There are several types of medications that can be used to manage anxiety on a long-term basis. These include:
- Beta-blockers such as Inderal (propranolol) and Tenormin (atenolol)
- BuSpar (buspirone)
- Selective Serotonin Reuptake Inhibitors (SSRIs) such as Prozac (fluoxetine), Zoloft (sertraline), Lexapro (escitalopram) and Paxil (paroxetine)
- Serotonin-Norepinephrine Reuptake Inhibitors (SNRIs) such as Effexor (venlafaxine), Pristiq (desvenlafaxine) and Cymbalta (duloxetine)
- Tricyclic Antidepressants such as Elavil (amitriptyline) and Anafranil (clomipramine)
Someone who needs medication for long-term anxiety management should discuss with their doctor which treatment option is best for them before starting a new medication.
Risks of Taking Xanax
Xanax can have both a short- and long-term negative impact on a person taking the drug. Beyond the risk of Xanax addiction, other consequences include the drug’s side effects, tolerance to the drug, and a possible long-term impact on memory, cognition and learning.
Xanax Side Effects
Xanax has a variety of common side effects that can have an adverse impact on someone taking the drug. These include drowsiness, which impacts up to 77% of people, weight gain, which impacts up to 27% of people, and a decreased sex drive, impacting up to 14% of people.
The effectiveness of Xanax will change over a short period of time. After ten days, people can develop a tolerance for the drug, often needing higher doses or increased use to achieve the same feeling of relief.
The brain can quickly adjust to Xanax effects, creating a physical dependence on the drug. When someone’s brain has adjusted to the presence of Xanax and then suddenly stops taking it, adverse side effects, such as seizures, can arise as the brain struggles to compensate for losing a substance it has grown used to.
Along with physical dependence, psychological dependence can form from consistent Xanax use. Xanax’s effects can be so relieving and pleasant that even those without anxiety may feel the psychological need to continue taking it. They may feel like they’re unable to function without using Xanax.
Negative Effects of Long-Term Xanax Use
Some researchers believe that because of how Xanax works, it can create long-term effects on memory, cognition and learning. One study showed a potential for long-term Xanax users to be at an increased risk for dementia.
Risk of Overdose With Xanax
There’s a risk of overdosing on Xanax.
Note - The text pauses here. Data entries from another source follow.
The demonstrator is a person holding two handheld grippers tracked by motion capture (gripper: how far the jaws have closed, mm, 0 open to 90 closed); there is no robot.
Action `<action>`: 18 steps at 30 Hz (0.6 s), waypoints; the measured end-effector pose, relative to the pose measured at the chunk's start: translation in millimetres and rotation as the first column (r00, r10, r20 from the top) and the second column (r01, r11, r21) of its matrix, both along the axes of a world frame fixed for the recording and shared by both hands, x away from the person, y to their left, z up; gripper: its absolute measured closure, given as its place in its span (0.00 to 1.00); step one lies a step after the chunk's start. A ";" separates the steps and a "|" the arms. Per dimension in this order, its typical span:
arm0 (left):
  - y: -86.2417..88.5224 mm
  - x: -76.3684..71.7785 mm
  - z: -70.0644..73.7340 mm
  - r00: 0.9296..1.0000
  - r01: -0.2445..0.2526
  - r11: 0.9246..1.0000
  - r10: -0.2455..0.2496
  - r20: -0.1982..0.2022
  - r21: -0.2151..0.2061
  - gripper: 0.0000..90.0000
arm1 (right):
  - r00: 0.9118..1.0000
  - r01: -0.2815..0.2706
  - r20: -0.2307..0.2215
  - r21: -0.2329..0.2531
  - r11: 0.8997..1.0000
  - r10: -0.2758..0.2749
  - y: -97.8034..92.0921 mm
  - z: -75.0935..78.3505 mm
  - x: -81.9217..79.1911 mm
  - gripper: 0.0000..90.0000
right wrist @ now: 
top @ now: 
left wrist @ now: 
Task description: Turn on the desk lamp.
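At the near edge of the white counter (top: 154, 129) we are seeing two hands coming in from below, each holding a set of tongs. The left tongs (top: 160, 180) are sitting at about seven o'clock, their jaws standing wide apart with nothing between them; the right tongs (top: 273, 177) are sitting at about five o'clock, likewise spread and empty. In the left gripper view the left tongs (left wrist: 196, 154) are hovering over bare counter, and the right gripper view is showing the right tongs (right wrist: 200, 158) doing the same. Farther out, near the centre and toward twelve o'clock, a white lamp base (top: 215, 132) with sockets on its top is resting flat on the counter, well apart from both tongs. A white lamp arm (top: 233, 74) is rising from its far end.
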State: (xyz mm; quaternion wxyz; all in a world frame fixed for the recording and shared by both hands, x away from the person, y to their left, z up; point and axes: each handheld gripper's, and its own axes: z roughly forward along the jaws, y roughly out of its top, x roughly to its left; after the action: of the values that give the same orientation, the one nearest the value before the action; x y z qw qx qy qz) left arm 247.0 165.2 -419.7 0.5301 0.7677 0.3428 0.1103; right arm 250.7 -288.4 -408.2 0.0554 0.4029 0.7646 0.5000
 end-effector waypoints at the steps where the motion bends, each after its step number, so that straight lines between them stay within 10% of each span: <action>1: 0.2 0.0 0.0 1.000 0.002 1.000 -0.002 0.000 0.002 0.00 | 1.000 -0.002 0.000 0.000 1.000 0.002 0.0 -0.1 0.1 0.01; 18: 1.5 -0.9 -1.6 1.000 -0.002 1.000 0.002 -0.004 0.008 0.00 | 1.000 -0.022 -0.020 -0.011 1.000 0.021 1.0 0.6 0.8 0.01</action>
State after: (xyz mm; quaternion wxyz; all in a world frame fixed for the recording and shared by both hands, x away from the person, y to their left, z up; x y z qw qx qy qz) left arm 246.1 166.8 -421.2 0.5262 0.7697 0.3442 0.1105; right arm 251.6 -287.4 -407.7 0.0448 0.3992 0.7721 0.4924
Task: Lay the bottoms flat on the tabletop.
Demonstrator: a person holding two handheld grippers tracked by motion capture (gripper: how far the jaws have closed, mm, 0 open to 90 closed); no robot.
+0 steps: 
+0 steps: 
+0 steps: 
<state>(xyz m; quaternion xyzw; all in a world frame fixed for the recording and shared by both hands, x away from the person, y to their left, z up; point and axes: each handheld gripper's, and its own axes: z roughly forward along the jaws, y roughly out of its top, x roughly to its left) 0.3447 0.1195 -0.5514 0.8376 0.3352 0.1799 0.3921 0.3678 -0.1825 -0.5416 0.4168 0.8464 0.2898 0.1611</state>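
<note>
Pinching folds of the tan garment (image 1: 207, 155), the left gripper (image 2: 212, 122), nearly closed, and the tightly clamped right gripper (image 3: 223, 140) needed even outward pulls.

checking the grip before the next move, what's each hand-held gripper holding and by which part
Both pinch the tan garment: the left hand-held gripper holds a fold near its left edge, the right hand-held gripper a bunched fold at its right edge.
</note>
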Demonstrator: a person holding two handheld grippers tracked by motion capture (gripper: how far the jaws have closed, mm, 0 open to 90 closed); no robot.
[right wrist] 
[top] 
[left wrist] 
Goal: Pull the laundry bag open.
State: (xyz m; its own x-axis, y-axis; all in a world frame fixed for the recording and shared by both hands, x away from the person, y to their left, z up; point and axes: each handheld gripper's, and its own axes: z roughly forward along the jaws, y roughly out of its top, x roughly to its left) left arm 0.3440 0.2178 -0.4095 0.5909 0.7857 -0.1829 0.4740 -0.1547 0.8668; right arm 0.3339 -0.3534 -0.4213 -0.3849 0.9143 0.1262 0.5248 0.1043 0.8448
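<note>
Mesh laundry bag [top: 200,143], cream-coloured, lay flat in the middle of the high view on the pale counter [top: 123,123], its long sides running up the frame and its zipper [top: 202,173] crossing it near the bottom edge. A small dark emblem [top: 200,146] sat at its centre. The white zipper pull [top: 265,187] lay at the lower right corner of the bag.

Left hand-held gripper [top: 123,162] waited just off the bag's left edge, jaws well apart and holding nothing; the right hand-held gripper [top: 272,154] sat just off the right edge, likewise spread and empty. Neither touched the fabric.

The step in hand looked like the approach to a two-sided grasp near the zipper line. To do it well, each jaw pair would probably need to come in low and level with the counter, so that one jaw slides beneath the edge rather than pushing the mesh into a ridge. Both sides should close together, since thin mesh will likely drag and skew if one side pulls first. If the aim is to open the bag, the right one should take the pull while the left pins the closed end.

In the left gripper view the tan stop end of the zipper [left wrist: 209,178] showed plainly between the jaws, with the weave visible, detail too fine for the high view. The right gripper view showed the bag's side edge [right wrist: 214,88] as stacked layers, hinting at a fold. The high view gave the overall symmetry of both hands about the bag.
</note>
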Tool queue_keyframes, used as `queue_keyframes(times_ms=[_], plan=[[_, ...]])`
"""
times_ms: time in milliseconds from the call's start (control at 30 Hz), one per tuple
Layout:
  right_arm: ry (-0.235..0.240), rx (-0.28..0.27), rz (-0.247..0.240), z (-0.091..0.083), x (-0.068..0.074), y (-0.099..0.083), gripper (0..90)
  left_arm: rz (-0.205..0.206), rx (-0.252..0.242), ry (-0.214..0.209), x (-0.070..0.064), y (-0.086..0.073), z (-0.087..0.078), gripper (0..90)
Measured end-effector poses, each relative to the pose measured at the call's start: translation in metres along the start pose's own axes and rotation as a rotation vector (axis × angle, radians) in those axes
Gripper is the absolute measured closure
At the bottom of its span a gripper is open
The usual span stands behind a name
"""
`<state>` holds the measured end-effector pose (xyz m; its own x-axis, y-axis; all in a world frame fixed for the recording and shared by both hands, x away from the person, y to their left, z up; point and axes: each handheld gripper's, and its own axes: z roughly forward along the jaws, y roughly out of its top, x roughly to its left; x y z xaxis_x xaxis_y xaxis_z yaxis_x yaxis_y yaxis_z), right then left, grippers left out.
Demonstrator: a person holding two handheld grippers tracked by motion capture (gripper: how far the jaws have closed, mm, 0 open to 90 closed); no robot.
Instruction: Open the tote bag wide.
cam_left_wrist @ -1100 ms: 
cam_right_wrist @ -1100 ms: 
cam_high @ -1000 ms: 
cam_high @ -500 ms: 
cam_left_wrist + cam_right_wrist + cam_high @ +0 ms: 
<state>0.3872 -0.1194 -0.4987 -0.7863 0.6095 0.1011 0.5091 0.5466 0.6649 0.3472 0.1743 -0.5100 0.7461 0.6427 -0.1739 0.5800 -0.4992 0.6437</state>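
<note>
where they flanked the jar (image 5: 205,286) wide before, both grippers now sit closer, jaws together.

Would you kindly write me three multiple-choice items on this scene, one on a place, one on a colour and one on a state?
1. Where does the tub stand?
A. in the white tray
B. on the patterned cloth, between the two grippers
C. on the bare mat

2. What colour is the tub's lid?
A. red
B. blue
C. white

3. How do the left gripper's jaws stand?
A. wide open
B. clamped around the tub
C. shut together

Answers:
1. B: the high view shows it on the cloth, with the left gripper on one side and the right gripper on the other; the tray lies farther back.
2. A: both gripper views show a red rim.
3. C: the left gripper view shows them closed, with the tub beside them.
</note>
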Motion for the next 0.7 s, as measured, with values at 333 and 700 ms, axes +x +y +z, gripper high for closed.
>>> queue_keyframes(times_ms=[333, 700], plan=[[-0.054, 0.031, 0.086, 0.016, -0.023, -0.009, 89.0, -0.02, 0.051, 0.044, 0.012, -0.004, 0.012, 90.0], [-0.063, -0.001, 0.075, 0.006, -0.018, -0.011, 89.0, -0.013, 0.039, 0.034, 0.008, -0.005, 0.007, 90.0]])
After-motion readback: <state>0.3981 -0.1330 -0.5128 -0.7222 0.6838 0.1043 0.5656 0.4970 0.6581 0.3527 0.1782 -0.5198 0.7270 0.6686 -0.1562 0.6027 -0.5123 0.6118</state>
This is especially true in those who combine benzos like Xanax with other substances like opioid pain relievers or alcohol. The FDA has a Black Box Warning about using benzos and opioids together for this reason.
Since substances like alcohol also act as depressants of the central nervous system, benzos and alcohol can slow the body’s essential functions so much that the person goes into a coma or dies from an overdose.
Who Shouldn’t Take Xanax?
Some people should avoid Xanax. This includes:
- Older adults, who are at a higher risk of dangerous slowed breathing from benzos
- Pregnant women, because Xanax can cross the placenta and may be harmful to a fetus
- People with serious liver problems, because the liver is involved in removing Xanax from the body
If you or someone you know is taking this medication under a doctor’s supervision, understanding how Xanax works is important to anticipate how it will affect the brain and body — and to steer clear of a Xanax addiction.